一途な敏腕社長はピュアな彼女を逃さない

かよ子がアトリエへ帰った翌日、
紅葉はようやく病室のベッドで目を覚ました。


ベッドの横に備えられた椅子には
何がそんなに楽しいのか上機嫌で鼻唄を歌いながら林檎の皮を剥いている源蔵の姿があった。


「ここは?」


そう言って紅葉は体を起こす。


「やっと目を覚ましたか。
もう二日も眠っていたんだよ。
仕事好きも程々にせんと
体を壊したんじゃ、もともこもないぞ。
ほらっ、
かよ子ちゃんが買ってきてくれた
林檎でも食わんか?」


そう言って、
源蔵はフォークに刺した林檎を差し出した。


「ええ...後でいただくわ。
先になにか飲みもの無いかしら。

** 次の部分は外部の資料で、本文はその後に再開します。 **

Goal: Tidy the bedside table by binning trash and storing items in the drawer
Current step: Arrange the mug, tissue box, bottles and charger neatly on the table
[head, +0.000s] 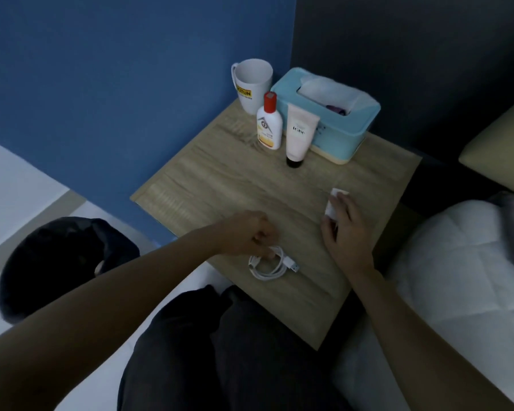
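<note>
The tissue box [327,114] stands at the far corner of the wooden desk [220,179]; just in front of it a cream tube [298,133] stands cap down, beside a white bottle [269,123] with a red cap, and a white mug [251,84] sits left of the box. Nearer than the box, the right hand [343,229] lies over a small white scrap [334,203], fingers [341,198] curled on it. Left of that, the left hand [250,234] has its fingers pinched on a coiled white cable [272,264] resting on the desk's near edge. A dark bin [63,262] sits on the floor, left of the desk.
</note>
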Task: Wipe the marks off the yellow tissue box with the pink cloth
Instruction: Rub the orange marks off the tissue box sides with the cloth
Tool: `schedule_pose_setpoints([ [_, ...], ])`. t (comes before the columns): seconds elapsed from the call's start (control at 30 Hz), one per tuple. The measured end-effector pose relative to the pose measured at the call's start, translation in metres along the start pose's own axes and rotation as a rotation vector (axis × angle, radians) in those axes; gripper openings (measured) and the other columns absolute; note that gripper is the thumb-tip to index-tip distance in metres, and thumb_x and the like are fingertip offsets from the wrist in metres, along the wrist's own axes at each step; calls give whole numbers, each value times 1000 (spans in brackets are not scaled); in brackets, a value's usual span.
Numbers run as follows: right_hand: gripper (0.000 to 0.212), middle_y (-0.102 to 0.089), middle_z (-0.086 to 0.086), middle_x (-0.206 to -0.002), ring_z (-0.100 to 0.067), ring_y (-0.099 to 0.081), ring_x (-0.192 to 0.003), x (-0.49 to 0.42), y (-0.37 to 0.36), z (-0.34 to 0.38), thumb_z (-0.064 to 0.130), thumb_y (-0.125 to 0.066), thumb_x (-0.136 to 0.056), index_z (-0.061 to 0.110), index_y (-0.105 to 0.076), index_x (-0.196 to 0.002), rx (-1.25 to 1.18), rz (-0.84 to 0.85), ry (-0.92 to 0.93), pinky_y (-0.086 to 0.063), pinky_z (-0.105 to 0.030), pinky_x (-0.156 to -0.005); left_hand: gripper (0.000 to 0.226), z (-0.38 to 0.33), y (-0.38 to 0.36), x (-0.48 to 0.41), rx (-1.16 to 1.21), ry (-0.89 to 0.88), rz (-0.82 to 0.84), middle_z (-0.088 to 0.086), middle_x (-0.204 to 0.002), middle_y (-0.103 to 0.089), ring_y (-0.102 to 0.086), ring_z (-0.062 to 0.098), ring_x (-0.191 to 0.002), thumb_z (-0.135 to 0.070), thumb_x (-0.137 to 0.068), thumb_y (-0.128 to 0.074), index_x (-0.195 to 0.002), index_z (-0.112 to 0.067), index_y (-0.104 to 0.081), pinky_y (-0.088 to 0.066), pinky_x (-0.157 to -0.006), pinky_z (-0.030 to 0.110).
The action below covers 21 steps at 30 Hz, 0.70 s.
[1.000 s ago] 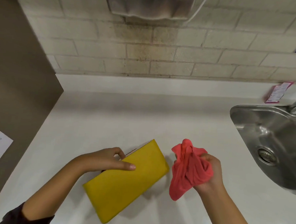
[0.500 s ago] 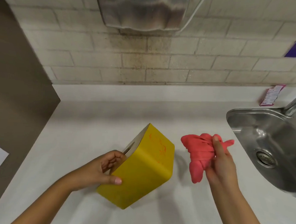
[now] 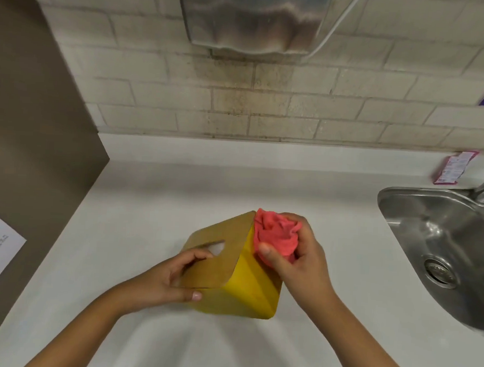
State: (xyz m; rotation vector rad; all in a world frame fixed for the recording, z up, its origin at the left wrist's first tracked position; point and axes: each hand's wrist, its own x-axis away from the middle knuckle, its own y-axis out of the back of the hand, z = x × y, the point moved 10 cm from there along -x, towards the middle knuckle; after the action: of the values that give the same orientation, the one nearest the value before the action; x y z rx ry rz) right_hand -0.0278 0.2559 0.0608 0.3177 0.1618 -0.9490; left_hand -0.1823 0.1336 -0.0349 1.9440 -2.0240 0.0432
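Yellow tissue box (image 3: 246,293) tilted up on the white counter (image 3: 150,206), about midway between its left edge and the steel sink (image 3: 439,244) at the right edge. Left hand (image 3: 171,280) clamped on the box's tan slotted face, fingers curled into the opening, thumb along the lower edge. Right hand (image 3: 301,259) closed around the bunched pink cloth (image 3: 274,235), pressing it against the box's upper right yellow side. Marks hidden under the cloth.

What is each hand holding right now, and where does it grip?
Left hand grips the yellow tissue box at its tan slotted top panel. Right hand clutches the bunched pink cloth against the box's upper side.
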Motion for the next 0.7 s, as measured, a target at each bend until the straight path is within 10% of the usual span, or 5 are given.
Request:
schedule_pose_setpoints([
  [0.13,68,-39,15,-148,3,-30,-138,18,-30,-38,33,-72,-75,44,-39,-134,-38,193,-71,-32,-25,-112,70,6,4,-3,-198,24,-157,-18,-130,-37,-38,-4,-122,-57,-51,-80,-112,-57,-44,-35,-99,17],
  [0.5,33,-60,15,-131,-6,-53,-125,3,-20,-48,34,-44,-93,26,-53,-123,-253,67,-121,-43,-12,-97,57,-2,14,-3,-78,-75,-268,-16,-101,-62,-57,1,-99,-37,-38,-88,-88,-43,-60,-45,-86,18],
  [0.7,31,-53,25,-135,5,-46,-128,0,-60,4,54,-54,-84,52,-51,-114,-42,241,44,-40,-18,-101,75,12,30,3,189,-116,-332,-15,-88,-67,-60,2,-86,-42,-29,-93,-89,-15,-58,-47,-71,12],
])
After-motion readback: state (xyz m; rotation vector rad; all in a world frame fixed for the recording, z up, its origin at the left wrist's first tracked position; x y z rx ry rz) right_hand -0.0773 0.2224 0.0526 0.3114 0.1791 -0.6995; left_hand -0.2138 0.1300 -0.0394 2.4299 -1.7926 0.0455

」


「ははっ。二日も寝ておれば
喉もカラカラか。
飲みものもかよ子ちゃんが
買ってきてくれたよ。
お茶とスポーツ飲料どっちにする?」


源蔵は病室に備え付けられた簡易冷蔵庫を
開けながら、紅葉に問いかけた。


「お茶にするわ」


紅葉はペットボトルのお茶を源蔵から受け取ると渇いた喉に一気に流し込んだ。